Fi showing frontal bald patches

Having tried virtually everything else, including a £300 course of hypnotherapy, Fi figured it was worth asking Lucinda for help. Then, around the end of 2014, the pair met for the first time.

“Lucinda was absolutely amazing. She made me realise the support was out there,” Fi said.

Following their first meeting, Fi went back to Lucinda’s London studio in March 2015, where she had an Intralace System fitted.

Fi before her Trichotillomania

It involves fitting a piece of mesh between existing hair and the scalp, then adding real human hair to it.

Fi continued: “Everyone there was so reassuring and talked me through everything. The support was phenomenal, and that’s what helped me push forward and give me confidence again.

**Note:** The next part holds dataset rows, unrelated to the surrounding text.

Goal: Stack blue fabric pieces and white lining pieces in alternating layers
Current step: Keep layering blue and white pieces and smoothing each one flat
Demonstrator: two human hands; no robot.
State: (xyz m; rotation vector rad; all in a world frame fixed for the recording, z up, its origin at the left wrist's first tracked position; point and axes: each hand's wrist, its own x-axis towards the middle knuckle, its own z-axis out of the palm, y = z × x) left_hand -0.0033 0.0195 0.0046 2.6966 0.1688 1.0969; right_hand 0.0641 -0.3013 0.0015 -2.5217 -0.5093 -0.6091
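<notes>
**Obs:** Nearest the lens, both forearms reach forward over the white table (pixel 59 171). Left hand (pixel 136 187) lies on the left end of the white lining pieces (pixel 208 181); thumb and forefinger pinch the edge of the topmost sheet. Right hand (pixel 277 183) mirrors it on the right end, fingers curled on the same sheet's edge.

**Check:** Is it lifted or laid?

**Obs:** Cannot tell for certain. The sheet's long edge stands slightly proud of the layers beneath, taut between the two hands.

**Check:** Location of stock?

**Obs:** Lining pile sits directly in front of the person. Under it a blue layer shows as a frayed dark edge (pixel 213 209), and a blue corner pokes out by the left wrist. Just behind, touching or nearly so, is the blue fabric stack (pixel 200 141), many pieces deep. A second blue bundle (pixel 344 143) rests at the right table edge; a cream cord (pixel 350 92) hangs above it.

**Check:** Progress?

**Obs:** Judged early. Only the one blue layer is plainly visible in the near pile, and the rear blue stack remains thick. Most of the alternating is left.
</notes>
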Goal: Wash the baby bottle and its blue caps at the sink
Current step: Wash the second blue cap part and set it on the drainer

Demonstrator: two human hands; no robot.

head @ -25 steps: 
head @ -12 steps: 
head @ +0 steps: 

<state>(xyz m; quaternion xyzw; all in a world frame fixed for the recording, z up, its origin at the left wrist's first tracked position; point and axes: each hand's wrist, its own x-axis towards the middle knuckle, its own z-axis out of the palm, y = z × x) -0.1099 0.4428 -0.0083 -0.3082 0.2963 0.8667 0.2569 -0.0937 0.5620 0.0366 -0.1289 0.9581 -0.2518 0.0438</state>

“When I saw my new hair, I was so overwhelmed. It was the first time I had properly smiled in so long. I can wash, dry and style it and it really does feel like my own.”

Since the end of 2017, Fi, who continues to have her Intralace System refitted every six months, has also been having cognitive behavioural therapy to help her combat her trichotillomania once and for all.

She added: “I wish I’d read stories like mine when I started pulling my hair, as I didn’t understand it at first.

“But I want others to know that it’s nothing to be ashamed of, and you don’t have to hide away if you don’t want to.”

Fi now

She added: “Now I’m still pulling, but not nearly as much. After meeting with Lucinda and her team, I’ve been able to rationalise it more, and see that I’m not alone or abnormal.

“Now, I have every confidence I can stop pulling for good.”